As ocupações vistas de dentro e as lições dos secundaristas

Um dos fatores mais interessantes do ponto de vista social e político que aconteceu (e ainda acontece) ao longo dos últimos três meses sem dúvida tem sido as ocupações estudantis. Com irreverência e muita crítica os estudantes de ensino médio estão dando um banho de cidadania em muito ‘sabe-tudo’ que posa de bom moço, mas que no fundo morre de medo da organização juvenil.

Para conseguir escrever este pequeno texto, fiz questão de visitar algumas ocupações secundaristas em diversas cidades e dormir em algumas para ver de perto como funcionam.

O primeiro e mais fantástico ponto é a politização dos ocupantes. Todos e todas, de maneira geral, sabem muito bem o que estão fazendo nas escolas e porque estão lá. Debates importantes como os motivos de serem contra a PEC 55, a luta feminista, o combate ao racismo, a importância das organizações estudantis e a batalha contra a LGBTfobia fazem parte do cotidiano dos estudantes.

Sem dúvida alguma o presidente ilegítimo Michel Temer tem motivos de sobra para se preocupar, afinal de contas tem muito secundarista ocupando escola que dá um banho de organização e eloquência em muito ministro do seu desgoverno.

O secundo ponto que acho mais curioso se dá na organização e gestão do espaço escolar. Não se vê lixo jogado pelo chão e salas ou ambientes coletivos sujos, cada um tem sua tarefa e a cumpre com a maior boa vontade, sem fazer corpo mole e entendendo que o não cumprimento de sua parte prejudica a todos que ali estão. Destacam-se também os estatutos das ocupações, não permitindo o uso irresponsável do ambiente escolar, como por exemplo, a proibição de bebidas alcoólicas e cigarros lá dentro.
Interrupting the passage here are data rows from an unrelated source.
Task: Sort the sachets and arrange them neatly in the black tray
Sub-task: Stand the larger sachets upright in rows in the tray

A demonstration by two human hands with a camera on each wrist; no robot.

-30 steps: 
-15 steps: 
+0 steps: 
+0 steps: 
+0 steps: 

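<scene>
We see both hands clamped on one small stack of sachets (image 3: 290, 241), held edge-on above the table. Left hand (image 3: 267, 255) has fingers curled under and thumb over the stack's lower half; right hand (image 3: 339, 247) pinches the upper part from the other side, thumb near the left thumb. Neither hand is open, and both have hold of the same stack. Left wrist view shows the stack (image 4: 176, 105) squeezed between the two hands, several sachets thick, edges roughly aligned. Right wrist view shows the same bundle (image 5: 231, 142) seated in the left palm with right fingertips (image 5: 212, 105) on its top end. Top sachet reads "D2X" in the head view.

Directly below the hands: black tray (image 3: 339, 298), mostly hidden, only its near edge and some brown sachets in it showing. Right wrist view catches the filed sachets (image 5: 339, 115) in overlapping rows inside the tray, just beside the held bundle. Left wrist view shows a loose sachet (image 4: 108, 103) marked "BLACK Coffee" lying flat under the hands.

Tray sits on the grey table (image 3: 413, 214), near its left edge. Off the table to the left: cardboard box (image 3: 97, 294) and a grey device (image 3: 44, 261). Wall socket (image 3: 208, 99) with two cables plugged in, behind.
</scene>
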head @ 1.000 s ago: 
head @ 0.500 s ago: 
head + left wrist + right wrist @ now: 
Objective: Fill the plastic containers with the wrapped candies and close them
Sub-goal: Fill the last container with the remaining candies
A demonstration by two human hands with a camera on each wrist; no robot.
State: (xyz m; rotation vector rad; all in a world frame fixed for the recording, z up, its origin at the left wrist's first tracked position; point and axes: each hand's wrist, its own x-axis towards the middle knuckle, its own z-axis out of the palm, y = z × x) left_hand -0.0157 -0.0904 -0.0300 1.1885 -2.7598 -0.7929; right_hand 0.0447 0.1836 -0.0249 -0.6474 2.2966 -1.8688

Este segundo ponto é muito interessante de ser pensado, pois é lugar comum escutar de servidores da educação que os alunos pouco valorizam a escola, deixando-a frequentemente suja ou vandalizada. De maneira fascinante, o que se vê é o contrário, com estudantes cuidando uns dos outros e cuidando (muito) da própria instituição que estudam.

O terceiro ponto se dá na clareza objetiva ao enfrentar diretores e professores contrários às ocupações. De maneira geral, o diálogo existe e os secundaristas só partem para o enfrentamento em defesa de seus direitos de protestar quando se esgotam todas as possibilidades de conversa. Sabemos bem que, infelizmente, ouvir alunos e alunas não faz parte do dia a dia de muitos gestores, ver estes sujeitos que nunca dialogam com ninguém serem obrigados a conviver com quem questiona o status quo é de um simbolismo muito importante para o ambiente escolar.

O quarto e mais importante ponto que pretendo abordar é sobre o que estamos aprendendo com os estudantes de ensino médio que ocupam os colégios é a diferença imensa entre qual o tipo de escola que existe hoje e qual o tipo de escola que eles realmente querem.

Fica muito claro que alunos e alunas gostam muito de suas instituições, adoram ir pra lá e conviver com os colegas, o que eles não gostam é da estrutura hierárquica vencida de ensino que temos. Este é o ponto chave! Nas palestras e atividades das ocupações são muito raras as conversas paralelas e gente dispersa. Tal atitude se justifica porque estas oficinas realmente dialogam com o que o corpo discente escolar almeja!

Além do enorme ensino de cidadania e participação popular organizada, creio que a maior lição que as ocupações tem a deixar para o ambiente escolar, independente de se conseguir ou não barrar esta famigerada PEC 55, é a necessária reforma do ensino médio diferente do que Mendoncinha e o MEC propõem. Os alunos sonham sim com um ensino cidadão que os levem a pensarem por si próprios, tenham como compreender e questionar o que assistem na mídia burguesa e, principalmente, consigam entender porque a escola que tem tudo para ser tão legal tem um ensino tão maçante.

Obviamente que o Ministério da Educação não está disposto a nada disso, afinal de contas o desgoverno Temer quer mais que as instituições públicas se danem. Todavia, os professores e diretores que são capazes de compreender a enorme insatisfação de seus alunos e alunas com tudo que estamos vivendo e aprender que é possível sim lutar por nossos direitos de maneira organizada e responsável podem fazer muita diferença no ambiente escolar futuro.

A escola que tivemos não será a mesma que teremos. Aprender com as ocupações para construir junto com toda a comunidade educacional um modelo novo de ensino pode se tornar não somente uma das pautas imediatas do movimento estudantil, mas de todas as agremiações que defendem a educação pública, gratuita, de qualidade e para todos e todas. 

Ver a juventude lutando pra fazer história não tem preço! Vale a pena sonhar, afinal os sonhos não envelhecem!